Fig. 297.—Ancient Roman Glass Bottle. (S.K.M.)

The celebrated Barberini or Portland Vase, in the British Museum, is made in a blue and white cameo. This splendid work of art was discovered in a marble sarcophagus near Rome, which is supposed to have been the tomb of the Emperor Alexander Severus. The vase is ten inches in height, is two-handled, and has for the subject of one side a figure decoration representing Thetis consenting to be the bride of Peleus, attended by Poseidon and Eros; on the other side is Peleus and Thetis on Mount Pelion, and on the bottom is a bust of Paris.

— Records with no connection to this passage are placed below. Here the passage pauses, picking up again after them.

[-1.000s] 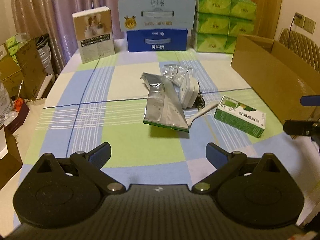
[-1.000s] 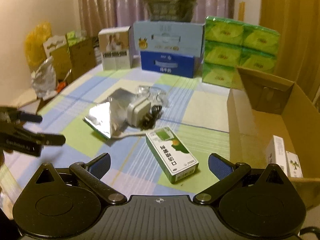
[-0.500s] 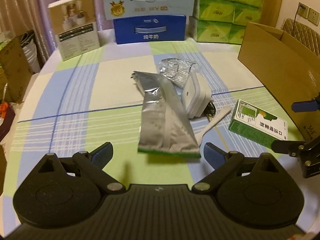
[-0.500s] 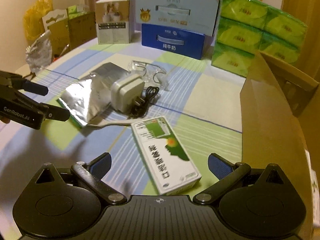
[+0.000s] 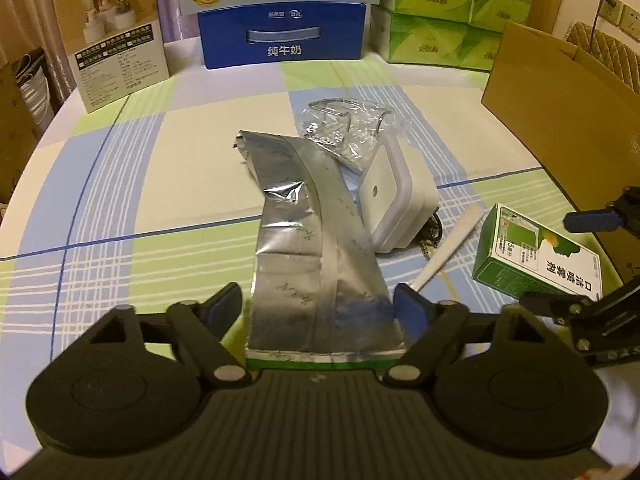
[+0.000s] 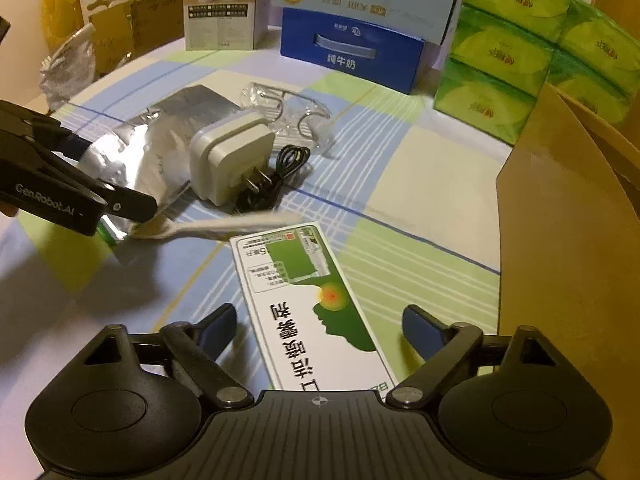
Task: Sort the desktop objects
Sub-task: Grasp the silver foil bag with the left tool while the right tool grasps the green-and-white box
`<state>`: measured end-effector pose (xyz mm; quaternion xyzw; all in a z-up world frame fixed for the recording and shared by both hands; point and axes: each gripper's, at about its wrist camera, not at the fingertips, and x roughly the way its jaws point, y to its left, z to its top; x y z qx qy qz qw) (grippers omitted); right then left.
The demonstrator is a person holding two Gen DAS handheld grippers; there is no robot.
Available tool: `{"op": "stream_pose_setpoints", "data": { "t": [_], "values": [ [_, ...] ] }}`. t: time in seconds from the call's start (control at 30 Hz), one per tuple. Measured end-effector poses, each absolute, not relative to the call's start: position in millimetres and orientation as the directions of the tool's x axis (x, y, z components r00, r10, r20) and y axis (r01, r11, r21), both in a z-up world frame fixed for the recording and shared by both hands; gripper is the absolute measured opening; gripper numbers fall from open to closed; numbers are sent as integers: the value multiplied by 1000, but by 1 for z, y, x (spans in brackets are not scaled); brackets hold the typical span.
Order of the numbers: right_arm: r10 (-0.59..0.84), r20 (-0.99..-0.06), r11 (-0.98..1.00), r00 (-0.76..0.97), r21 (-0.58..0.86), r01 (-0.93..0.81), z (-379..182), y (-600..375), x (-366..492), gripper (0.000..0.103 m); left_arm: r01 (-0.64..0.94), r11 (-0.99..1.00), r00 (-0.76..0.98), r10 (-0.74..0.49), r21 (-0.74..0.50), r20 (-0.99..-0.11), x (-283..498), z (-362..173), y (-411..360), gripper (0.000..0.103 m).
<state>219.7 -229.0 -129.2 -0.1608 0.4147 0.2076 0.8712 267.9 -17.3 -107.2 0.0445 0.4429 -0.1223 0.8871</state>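
A silver foil pouch point(image 5: 316, 256) lies on the checked tablecloth, its near end between the spread fingers of my open left gripper point(image 5: 320, 308). My right gripper point(image 6: 320, 326) is open too, straddling the near end of a green and white medicine box point(image 6: 308, 292). Behind the pouch sit a white charger point(image 5: 394, 200) with a black cable point(image 6: 280, 176), a crumpled clear plastic wrapper point(image 5: 348, 128) and a white paper-wrapped stick point(image 6: 224, 226). The left gripper point(image 6: 132, 206) shows at the left of the right wrist view, over the foil pouch point(image 6: 160, 148).
An open cardboard box point(image 6: 576, 216) stands along the table's right side. At the back are a blue milk carton point(image 5: 280, 36), stacked green tissue packs point(image 5: 444, 16) and a white product box point(image 5: 116, 36). Bags and cartons crowd the floor at left.
Both grippers have moved forward and down: the left one onto the foil pouch, the right one over the green box. Both stay open.
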Motion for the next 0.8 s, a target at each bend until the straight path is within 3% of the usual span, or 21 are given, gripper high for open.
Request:
{"op": "stream_pose_setpoints", "data": {
  "t": [0.07, 0.33, 0.8],
  "values": [
    [227, -795, 864, 563, -102, -493, -131, -229, 221, 77, 268, 963, 570, -185, -31, -800, 268, -108, -18, 68],
    [239, -799, 867, 551, -79, -491, -128, -224, 215, 54, 241, 970, 572, -169, -33, -803, 259, -101, -8, 55],
    [323, -803, 890, 501, 77, -450, -113, -218, 158, 53, 220, 975, 556, -127, -2, -821, 170, -85, 16, 46]
  ]
}}
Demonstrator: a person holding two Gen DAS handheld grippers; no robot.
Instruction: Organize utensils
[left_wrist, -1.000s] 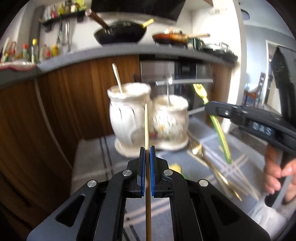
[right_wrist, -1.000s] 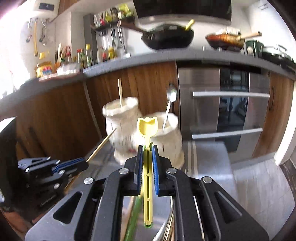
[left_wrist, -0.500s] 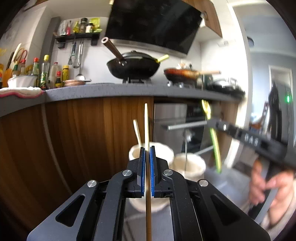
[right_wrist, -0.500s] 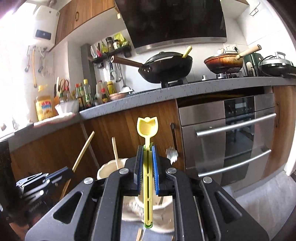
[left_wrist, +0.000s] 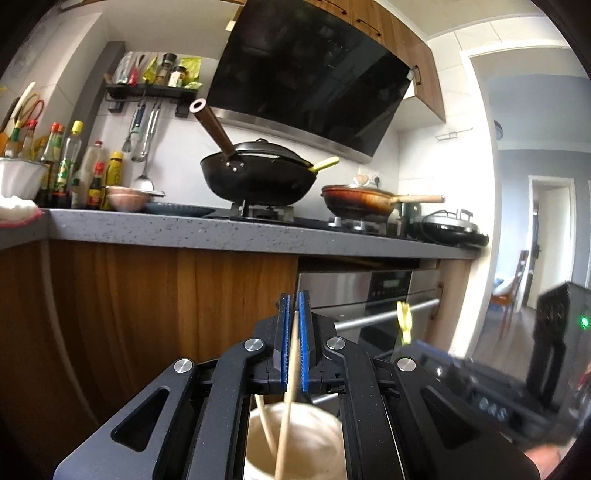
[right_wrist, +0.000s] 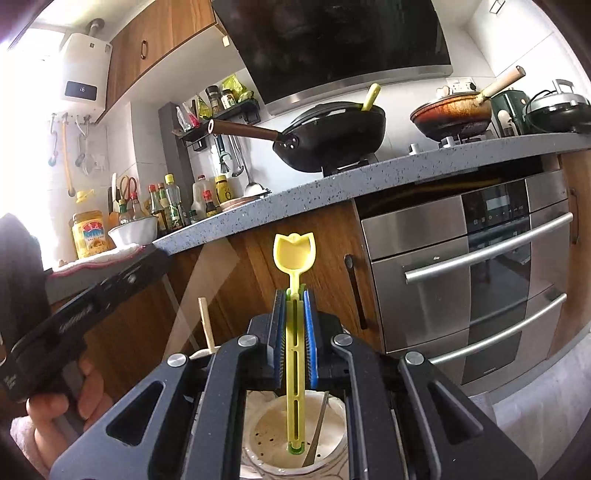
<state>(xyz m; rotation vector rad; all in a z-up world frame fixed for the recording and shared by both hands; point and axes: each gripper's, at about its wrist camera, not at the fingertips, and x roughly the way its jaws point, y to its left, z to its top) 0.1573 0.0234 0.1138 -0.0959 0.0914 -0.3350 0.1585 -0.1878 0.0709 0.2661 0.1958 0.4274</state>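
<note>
My left gripper (left_wrist: 294, 306) stands over a cream ceramic holder (left_wrist: 295, 439). A wooden chopstick (left_wrist: 290, 387) stands loose between its slightly parted jaws, its lower end down in the holder beside another chopstick (left_wrist: 265, 424). My right gripper (right_wrist: 294, 302) is shut on a yellow plastic spoon (right_wrist: 294, 254), bowl up, its handle end down inside a second cream holder (right_wrist: 295, 443) that holds a metal utensil (right_wrist: 317, 432). The right gripper's body (left_wrist: 480, 387) shows at the right of the left wrist view, the left gripper's body (right_wrist: 74, 314) at the left of the right wrist view.
Wooden cabinets and a steel oven (right_wrist: 469, 280) stand close behind the holders. Above them a grey counter (left_wrist: 221, 232) carries a black wok (left_wrist: 258, 177), a brown pan (left_wrist: 358, 201) and bottles (left_wrist: 70, 166). A doorway (left_wrist: 546, 229) opens at the right.
Both grippers have risen and tilted up over the holders. The chopstick has slid down through the left jaws into the holder; the jaws have parted slightly. The spoon's handle has gone into the second holder.
</note>
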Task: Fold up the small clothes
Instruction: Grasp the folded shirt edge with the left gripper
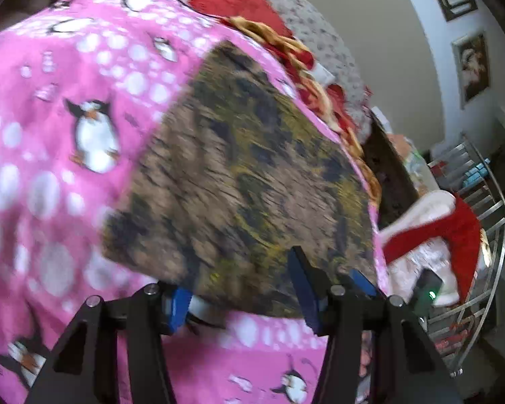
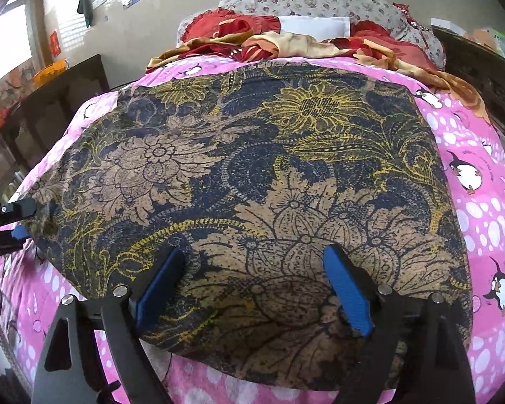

The ground is transparent blue glass, and the subjects are beautifully engraved in cameo out of the superimposed white layer.

Fig. 298.—Roman Glass Tablet in relief. (S.K.M.)

A similar kind of vase, but smaller, was found at Pompeii, and is now in the Museum at Naples, and the remains of the Auldjo Vase in the British Museum is also in a similar style, the cameo decoration of it consisting of vine-leaves.

Intaglios and cameos, sometimes of a large size, were copied in glass from gems; these were usually cast in moulds, and many of them are of high value as works of art. (Fig. 298).

The Romans made window glass of small squares or oblongs, which was manufactured by rolling it on a plate.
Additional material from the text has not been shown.